TheIronGnome · 14/06/2014 14:33

Sounds great! Very very sensible to have a lifeguard- she sounds lovely!

LastTango · 14/06/2014 17:40

Like my Mum would have said when I was bemoaning her status as a housemaid in a wealthy household.......it paid my wages.

Safety was paramount, someone got paid. What's not to like?

Aeroflotgirl · 14/06/2014 18:59

Your friend sounds lovely. Less is more! Better have a few good, reliable and lovely friends, than loads of backstabbing bitches.

Fortheloveofralph · 14/06/2014 19:25

I think your friend is very sensible.
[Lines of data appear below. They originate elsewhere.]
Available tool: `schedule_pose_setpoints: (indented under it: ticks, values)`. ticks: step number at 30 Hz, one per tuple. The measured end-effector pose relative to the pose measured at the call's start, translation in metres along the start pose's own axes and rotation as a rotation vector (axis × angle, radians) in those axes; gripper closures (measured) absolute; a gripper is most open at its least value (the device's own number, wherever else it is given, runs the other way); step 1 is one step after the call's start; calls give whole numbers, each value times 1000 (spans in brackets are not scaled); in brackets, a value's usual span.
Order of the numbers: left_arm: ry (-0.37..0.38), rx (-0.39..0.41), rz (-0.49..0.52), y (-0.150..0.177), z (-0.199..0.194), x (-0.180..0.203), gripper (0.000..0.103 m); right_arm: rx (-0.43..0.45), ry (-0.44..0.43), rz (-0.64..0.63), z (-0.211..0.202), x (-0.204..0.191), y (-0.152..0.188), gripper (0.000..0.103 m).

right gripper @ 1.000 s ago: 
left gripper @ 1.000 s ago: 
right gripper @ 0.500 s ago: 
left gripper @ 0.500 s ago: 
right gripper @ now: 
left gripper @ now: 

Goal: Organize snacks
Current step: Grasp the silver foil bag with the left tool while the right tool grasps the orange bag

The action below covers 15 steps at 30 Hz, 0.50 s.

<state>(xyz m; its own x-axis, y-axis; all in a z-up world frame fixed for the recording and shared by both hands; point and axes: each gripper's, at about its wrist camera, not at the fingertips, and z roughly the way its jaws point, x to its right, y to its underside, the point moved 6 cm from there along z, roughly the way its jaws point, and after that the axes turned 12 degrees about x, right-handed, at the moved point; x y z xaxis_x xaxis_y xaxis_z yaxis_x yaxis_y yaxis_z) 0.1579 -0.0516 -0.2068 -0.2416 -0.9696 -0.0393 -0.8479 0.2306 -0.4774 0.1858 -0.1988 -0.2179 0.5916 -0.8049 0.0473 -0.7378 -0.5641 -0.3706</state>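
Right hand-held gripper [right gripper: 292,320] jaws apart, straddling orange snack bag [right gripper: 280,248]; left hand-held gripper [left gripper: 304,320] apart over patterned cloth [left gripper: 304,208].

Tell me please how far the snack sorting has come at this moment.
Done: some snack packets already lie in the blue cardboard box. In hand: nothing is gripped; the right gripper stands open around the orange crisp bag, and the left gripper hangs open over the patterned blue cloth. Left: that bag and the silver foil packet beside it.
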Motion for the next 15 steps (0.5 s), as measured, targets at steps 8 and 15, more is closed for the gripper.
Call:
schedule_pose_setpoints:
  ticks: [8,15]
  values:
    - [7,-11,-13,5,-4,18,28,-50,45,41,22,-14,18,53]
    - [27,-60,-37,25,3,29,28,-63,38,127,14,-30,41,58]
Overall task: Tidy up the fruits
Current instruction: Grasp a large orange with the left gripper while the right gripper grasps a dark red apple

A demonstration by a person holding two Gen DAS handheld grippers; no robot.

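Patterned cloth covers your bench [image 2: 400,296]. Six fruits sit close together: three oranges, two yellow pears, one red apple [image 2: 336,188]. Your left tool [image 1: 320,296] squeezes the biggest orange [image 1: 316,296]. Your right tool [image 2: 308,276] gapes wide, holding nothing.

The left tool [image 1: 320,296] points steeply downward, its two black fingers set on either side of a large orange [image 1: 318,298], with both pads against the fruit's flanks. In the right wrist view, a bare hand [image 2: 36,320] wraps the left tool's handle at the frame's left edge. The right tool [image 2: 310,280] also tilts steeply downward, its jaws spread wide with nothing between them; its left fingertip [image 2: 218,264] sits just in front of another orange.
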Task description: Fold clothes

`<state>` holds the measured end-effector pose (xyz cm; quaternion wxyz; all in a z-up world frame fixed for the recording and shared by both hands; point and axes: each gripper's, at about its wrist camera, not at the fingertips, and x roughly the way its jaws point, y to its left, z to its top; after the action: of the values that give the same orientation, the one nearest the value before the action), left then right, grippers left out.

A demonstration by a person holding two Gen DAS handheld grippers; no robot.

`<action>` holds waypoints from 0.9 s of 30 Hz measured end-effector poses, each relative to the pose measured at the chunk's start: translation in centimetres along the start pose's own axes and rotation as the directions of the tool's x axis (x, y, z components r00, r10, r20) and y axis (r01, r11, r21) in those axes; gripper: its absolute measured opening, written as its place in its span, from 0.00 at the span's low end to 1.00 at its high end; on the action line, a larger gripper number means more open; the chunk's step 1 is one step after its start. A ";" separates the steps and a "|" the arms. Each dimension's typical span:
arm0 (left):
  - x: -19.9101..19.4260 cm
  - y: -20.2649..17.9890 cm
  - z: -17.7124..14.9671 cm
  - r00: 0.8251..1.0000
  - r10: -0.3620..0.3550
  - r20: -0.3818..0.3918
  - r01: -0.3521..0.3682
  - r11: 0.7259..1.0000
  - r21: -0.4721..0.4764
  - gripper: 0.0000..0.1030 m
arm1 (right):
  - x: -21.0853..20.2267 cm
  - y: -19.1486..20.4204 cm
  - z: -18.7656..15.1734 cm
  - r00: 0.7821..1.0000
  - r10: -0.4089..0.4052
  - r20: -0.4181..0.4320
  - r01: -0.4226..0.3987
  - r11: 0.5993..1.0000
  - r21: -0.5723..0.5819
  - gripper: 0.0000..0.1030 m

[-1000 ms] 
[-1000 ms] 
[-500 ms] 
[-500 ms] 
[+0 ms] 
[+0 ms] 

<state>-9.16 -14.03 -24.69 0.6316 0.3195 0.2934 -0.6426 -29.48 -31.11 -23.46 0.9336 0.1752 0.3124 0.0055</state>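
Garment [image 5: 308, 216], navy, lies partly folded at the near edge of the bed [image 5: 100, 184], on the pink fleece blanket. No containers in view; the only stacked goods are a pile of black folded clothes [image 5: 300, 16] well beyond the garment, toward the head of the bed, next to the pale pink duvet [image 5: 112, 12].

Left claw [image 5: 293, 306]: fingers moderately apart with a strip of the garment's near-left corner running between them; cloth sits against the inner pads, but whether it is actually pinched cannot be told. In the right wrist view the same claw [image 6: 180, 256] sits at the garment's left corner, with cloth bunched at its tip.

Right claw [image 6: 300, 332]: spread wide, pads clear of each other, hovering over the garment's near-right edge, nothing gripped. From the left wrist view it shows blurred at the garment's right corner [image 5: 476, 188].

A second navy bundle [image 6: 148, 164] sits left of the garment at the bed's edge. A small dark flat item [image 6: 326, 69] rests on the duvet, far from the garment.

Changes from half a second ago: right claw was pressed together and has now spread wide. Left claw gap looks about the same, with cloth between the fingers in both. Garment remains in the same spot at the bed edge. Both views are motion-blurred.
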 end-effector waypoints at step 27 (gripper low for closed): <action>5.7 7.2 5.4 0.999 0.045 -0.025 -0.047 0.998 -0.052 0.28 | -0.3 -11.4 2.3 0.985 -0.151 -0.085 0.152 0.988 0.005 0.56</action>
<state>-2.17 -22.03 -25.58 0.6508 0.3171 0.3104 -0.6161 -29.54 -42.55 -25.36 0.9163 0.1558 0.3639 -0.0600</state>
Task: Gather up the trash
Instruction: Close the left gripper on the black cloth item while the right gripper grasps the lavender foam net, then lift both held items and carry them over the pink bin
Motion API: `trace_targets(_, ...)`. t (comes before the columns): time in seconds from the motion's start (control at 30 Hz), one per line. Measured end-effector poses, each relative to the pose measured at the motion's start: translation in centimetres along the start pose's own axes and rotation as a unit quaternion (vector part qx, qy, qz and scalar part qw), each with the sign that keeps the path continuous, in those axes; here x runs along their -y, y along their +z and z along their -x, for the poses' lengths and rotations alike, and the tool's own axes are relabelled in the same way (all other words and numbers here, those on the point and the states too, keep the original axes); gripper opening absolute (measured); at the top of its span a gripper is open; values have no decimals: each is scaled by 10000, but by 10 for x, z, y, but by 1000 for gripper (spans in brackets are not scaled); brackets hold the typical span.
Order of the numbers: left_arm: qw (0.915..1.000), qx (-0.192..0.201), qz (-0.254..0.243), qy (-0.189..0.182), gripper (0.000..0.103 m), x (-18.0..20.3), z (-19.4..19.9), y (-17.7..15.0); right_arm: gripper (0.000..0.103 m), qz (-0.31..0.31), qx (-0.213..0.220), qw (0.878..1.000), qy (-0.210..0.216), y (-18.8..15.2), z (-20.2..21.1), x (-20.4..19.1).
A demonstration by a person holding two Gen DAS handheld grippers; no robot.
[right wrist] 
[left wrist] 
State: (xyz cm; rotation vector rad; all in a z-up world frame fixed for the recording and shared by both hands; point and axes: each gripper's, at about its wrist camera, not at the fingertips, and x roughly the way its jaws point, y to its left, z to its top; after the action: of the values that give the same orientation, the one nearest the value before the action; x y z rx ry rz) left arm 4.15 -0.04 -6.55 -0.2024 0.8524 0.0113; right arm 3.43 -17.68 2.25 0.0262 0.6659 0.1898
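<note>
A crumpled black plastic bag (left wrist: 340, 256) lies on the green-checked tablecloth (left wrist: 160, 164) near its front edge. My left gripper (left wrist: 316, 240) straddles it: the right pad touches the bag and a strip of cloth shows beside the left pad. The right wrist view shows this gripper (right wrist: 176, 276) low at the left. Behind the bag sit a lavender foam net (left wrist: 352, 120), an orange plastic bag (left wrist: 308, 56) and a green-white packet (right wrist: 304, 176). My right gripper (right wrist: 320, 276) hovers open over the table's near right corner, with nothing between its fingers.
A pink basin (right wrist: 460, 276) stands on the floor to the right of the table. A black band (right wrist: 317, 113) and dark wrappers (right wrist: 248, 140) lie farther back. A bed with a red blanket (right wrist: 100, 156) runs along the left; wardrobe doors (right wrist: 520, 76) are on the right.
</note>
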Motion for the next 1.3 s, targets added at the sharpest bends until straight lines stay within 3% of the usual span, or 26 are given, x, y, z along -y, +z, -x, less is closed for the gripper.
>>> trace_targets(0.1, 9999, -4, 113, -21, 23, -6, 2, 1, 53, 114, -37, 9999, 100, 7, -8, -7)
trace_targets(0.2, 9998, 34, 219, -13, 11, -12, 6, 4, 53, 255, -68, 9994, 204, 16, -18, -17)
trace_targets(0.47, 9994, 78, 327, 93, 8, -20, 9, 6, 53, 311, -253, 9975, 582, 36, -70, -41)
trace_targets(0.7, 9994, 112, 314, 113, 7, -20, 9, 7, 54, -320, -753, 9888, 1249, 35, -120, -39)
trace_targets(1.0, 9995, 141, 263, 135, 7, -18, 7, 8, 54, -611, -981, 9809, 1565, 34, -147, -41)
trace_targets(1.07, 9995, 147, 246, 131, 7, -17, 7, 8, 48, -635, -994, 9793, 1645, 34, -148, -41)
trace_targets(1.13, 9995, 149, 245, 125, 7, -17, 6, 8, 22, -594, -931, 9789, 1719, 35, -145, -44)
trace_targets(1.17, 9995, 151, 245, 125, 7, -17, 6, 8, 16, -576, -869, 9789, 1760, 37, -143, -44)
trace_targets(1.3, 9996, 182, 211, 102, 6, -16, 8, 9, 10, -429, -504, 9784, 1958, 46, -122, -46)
Why take the risk?

CeliaFate · 14/06/2014 19:47

Hiring a lifeguard is a completely sensible thing to do in that scenario.

Why did you feel the need to tell her that people were bitching about her though? That's only going to hurt her feelings. Are you a bit jealous of her? I wouldn't want to know if someone had been mocking my choices, it's not the end of the world, it's idle gossip.

Surely what you don't know won't hurt you in this case.

UsedtobeFeckless · 14/06/2014 20:00

Very sensible idea!

I went to a family party at an old school with a pool surrounded by ultra slippery tiles and it was carnage ... I slipped carrying DS2 and broke my arm and some cousin cracked his head open! By the end there were more of us in A and E than left at the festivities!

ProudAsPunch92 · 22/09/2014 07:29

I think she was very sensible. They sound extremely jealous of your friend! They would have had something to say about it if one of their kids had fallen in and no one was there to save them..!

ThatBloodyWoman · 22/09/2014 07:40

I used to lifeguard pool parties.
Trust me, a lifeguard isn't a status symbol but a very sensible precaution.